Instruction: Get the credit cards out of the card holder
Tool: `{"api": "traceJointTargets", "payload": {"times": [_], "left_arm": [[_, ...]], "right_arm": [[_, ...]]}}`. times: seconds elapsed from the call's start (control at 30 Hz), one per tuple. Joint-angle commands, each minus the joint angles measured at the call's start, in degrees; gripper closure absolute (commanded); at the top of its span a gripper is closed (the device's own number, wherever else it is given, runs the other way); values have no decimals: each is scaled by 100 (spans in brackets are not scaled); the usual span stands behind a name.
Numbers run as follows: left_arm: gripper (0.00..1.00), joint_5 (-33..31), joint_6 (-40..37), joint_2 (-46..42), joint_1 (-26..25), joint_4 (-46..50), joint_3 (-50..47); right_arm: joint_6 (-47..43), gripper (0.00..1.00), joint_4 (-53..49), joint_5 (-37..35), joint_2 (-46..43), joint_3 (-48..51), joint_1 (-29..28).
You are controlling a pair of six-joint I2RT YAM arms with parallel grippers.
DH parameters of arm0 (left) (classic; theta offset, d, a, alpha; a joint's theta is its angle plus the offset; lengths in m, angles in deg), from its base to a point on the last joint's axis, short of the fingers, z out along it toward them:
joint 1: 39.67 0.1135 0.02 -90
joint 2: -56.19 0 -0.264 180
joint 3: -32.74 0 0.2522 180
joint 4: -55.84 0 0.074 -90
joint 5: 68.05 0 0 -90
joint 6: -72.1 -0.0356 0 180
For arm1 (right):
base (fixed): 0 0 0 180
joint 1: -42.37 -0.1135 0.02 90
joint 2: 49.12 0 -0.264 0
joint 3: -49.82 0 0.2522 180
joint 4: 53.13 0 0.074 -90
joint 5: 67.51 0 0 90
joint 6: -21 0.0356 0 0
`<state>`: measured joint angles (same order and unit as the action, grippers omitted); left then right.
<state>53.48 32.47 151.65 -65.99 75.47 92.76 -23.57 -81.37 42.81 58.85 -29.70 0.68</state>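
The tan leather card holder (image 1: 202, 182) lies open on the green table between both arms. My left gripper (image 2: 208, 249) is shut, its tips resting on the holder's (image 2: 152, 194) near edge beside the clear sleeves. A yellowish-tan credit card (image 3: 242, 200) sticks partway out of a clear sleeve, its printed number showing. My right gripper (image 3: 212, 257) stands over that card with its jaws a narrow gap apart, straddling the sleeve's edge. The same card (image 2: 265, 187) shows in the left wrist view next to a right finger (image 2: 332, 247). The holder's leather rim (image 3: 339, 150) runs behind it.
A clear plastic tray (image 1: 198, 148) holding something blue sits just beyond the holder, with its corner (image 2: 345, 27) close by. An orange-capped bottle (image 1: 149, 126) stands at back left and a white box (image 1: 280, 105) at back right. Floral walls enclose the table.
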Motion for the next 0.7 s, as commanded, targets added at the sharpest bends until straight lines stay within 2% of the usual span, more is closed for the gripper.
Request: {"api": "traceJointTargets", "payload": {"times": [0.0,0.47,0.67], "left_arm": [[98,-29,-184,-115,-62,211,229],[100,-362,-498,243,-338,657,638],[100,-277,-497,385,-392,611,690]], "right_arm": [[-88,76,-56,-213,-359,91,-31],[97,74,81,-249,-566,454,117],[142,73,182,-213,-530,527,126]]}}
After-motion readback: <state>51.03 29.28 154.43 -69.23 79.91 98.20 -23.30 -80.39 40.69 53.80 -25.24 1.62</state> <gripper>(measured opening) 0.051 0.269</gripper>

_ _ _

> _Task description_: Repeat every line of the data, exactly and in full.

> _Exercise answer_:
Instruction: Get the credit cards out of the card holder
Tool: `{"api": "traceJointTargets", "payload": {"times": [_], "left_arm": [[_, ...]], "right_arm": [[_, ...]]}}`. times: seconds elapsed from the call's start (control at 30 Hz), one per tuple. Joint-angle commands, each minus the joint angles measured at the call's start, in degrees; gripper closure absolute (commanded); at the top of its span a gripper is closed (the device's own number, wherever else it is given, runs the other way); values have no decimals: each is scaled by 100 (spans in brackets are not scaled); the usual span stands behind a name.
Numbers run as follows: left_arm: gripper (0.00..1.00), joint_5 (-33..31), joint_6 (-40..37), joint_2 (-46..42), joint_1 (-26..25), joint_4 (-46..50), joint_3 (-50..47); right_arm: joint_6 (-47..43), gripper (0.00..1.00), joint_4 (-53..49), joint_5 (-37..35), joint_2 (-46..43), joint_3 (-48..51), joint_1 (-29..28).
You are controlling a pair of six-joint I2RT YAM arms with parallel grippers.
DH parameters of arm0 (left) (classic; theta offset, d, a, alpha; a joint's theta is its angle plus the offset; lengths in m, angles in deg), from its base to a point on the last joint's axis, short of the fingers, z out along it toward them:
joint 1: 39.67 0.1135 0.02 -90
joint 2: -56.19 0 -0.264 180
joint 3: -32.74 0 0.2522 180
joint 4: -55.84 0 0.074 -90
joint 5: 68.05 0 0 -90
joint 6: -72.1 -0.0356 0 180
For arm1 (right):
base (fixed): 0 0 0 180
joint 1: -42.37 -0.1135 0.02 90
joint 2: 49.12 0 -0.264 0
joint 3: -49.82 0 0.2522 180
joint 4: 53.13 0 0.074 -90
joint 5: 67.51 0 0 90
joint 6: -21 0.0356 0 0
`<state>`: measured joint angles (same order and unit as the action, grippers omitted); left then right.
<state>53.48 32.47 151.65 -65.99 75.47 92.76 -23.57 -81.37 42.81 58.85 -29.70 0.68</state>
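The tan leather card holder (image 1: 202, 182) lies open on the green table between both arms. My left gripper (image 2: 208, 249) is shut, its tips resting on the holder's (image 2: 152, 194) near edge beside the clear sleeves. A yellowish-tan credit card (image 3: 242, 200) sticks partway out of a clear sleeve, its printed number showing. My right gripper (image 3: 212, 257) stands over that card with its jaws a narrow gap apart, straddling the sleeve's edge. The same card (image 2: 265, 187) shows in the left wrist view next to a right finger (image 2: 332, 247). The holder's leather rim (image 3: 339, 150) runs behind it.
A clear plastic tray (image 1: 198, 148) holding something blue sits just beyond the holder, with its corner (image 2: 345, 27) close by. An orange-capped bottle (image 1: 149, 126) stands at back left and a white box (image 1: 280, 105) at back right. Floral walls enclose the table.
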Motion for the next 0.7 s, as commanded, targets added at the sharpest bends until straight lines stay within 2% of the usual span, more is closed for the gripper.
Request: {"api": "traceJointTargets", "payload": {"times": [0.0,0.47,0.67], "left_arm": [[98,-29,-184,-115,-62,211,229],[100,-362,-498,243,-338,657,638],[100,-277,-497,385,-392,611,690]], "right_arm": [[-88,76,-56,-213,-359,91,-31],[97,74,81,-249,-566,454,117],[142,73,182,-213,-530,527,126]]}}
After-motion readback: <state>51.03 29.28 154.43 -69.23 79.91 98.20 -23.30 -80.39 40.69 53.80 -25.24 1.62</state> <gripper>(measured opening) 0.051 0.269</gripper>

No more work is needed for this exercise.